SBIR-STTR Award

The Geiger-Muller (GM) tube is a standard instrument for dose rate measurements on the nuclear battlefield, yet the technology is expensive and is being phased out of commercial dosimeters. This will result in the military being the sole consumer, effectively making the technology obsolete. To mitigate against obsolescence, a cost-effective nuclear-survivable technology is to be developed. Advances in scintillation materials and photodetectors have resulted in a broad selection of components that may serve as a direct replacement to the GM tube. Even though the dark current increases when exposed to radiation, the silicon photomultiplier (SiPM) is a high-gain photodetector readily available at a low cost. The proposed research plan studies on mitigating radiation damage in SiPMs or provide an alternative photodetector technology. The scintillation-based detector can provide dose rate measurements down to background levels, while at the highest rates up to 100 Gy/hr advanced semiconductor materials, such as commercially available diodes made from GaN. The proposed effort will assess the nuclear survivability of these wide bandgap semiconductors.

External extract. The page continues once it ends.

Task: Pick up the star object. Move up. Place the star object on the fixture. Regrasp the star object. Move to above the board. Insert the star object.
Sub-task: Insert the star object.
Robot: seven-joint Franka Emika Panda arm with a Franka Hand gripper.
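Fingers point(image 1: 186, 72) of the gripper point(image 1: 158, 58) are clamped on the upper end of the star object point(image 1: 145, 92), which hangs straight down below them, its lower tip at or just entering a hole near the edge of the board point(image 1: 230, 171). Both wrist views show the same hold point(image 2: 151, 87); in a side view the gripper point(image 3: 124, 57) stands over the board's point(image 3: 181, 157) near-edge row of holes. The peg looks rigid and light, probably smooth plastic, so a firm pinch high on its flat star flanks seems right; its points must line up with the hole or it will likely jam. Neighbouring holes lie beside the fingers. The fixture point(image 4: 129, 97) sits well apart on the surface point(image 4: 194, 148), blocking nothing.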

As cost is a critical factor, this project will study the manufacturing methods and materials to provide a cost-effective nuclear-survivable gamma-ray dose rate sensor.

In the condition of a nuclear event, it is critical that warfighters and first responders are equipped with active dosimeters and dose rate meters. These tools can be made from scintillation-based detector systems that require a high performance photodetector. The silicon photomultiplier is a compact photodetector that would be ideal for such a detector system, yet their performance suffers from thermal effects, where the gain (breakdown voltage) and noise floor (dark current) have a dependence on temperature. The radiation tolerance of silicon photomultipliers will likely not meet requirements for nuclear survivability. Some III-V semiconductor materials can intrinsically provide a higher radiation tolerance than silicon as well as a reduction in the underlying temperature effects. The project will explore the development of a solid-state photomultiplier, an array of Geiger photodiodes, using III-V materials, and will characterize their nuclear survivability.